WHAT IS NEEDED:
Retype everything in the listing, leaving each line exactly as it is.

DATA EXTRACT:
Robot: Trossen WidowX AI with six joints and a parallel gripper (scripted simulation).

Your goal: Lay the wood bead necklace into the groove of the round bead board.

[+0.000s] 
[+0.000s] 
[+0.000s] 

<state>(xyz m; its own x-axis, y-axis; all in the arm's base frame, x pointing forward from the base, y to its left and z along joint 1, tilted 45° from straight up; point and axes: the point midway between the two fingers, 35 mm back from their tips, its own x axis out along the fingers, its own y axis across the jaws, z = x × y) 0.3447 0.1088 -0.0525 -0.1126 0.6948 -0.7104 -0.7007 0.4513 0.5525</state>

RESPONSE TO THIS TASK:
Robot: Trossen WidowX AI with six joints and a parallel gripper (scripted simulation).

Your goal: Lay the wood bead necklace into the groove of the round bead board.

[+0.000s] 
[+0.000s] 
[+0.000s] 

<state>(xyz m; its own x-axis, y-axis; all in the arm's base frame, x pointing forward from the base, y to its left and z along joint 1, tilted 45° from straight up; point and axes: the point midway between the two fingers, 35 mm back from their tips, its own x axis out along the fingers, its own y axis across the jaws, z = x × y) 0.3447 0.1088 -0.0525 -0.1126 0.6948 -0.7104 -0.7007 0.4513 0.5525</state>

This answer leaves nothing further to address.